While it is your goal to be the man where it happened, sometimes you come across things that should not happen. As you were wheeling and dealing a high society trading favors and blackmail, you found something that should not happen. A Vampire, or a necromancer pretending to be a vampire you don't really know. What you do know is that he was closing his grip around the political scene you were moving and shaking in so you stole all his paperwork, half of his gold and his shoes. Then gave it over to the Witch Hunters to let them sort it out. You kept the gold and his shoes though, both were nice. (+3 Intrigue, +1 Piety. Enmity of ???)
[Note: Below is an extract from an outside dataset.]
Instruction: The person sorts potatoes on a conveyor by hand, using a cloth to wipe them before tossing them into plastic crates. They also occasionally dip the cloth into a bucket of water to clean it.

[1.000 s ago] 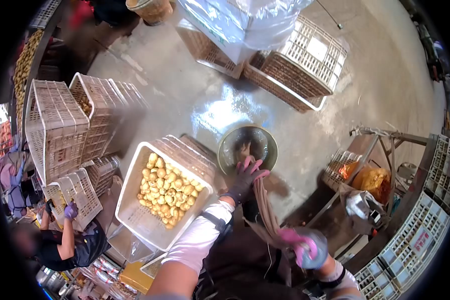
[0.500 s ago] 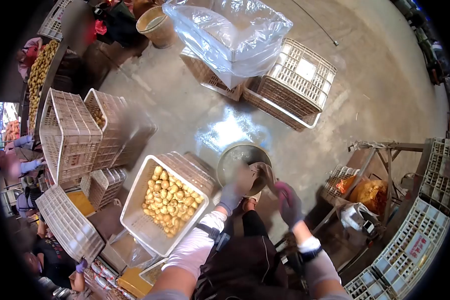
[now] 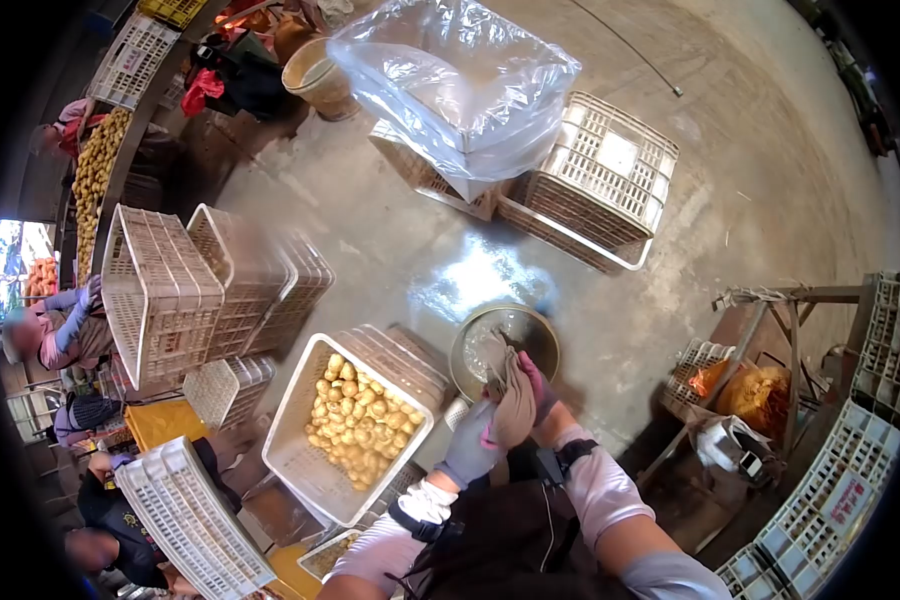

[] The other guys were magic (6 cost):

So this was more luck than actual effort you had to admit. You were one of the lucky few to be born with magic sparks! Or unlucky people who had to put up with the winds trying to turn you into a wind puppet… wind sock? While you were far from actually legitimately trained, there was the potential. Which is probably a bad thing. (Untrained Magic Potential)

- [] Some… dodgy training (1 cost)

Now you were not the kind of fellow to get mixed up in the real bad sort of the world, not yet at least. You wanted to try your hand at other things first. But you did find some hedge wizards doing some… hedgy things that might not be exactly this side of approved. (Some minor training in hedge magic. Which is extremely basic, and probably only slightly better than nothing.)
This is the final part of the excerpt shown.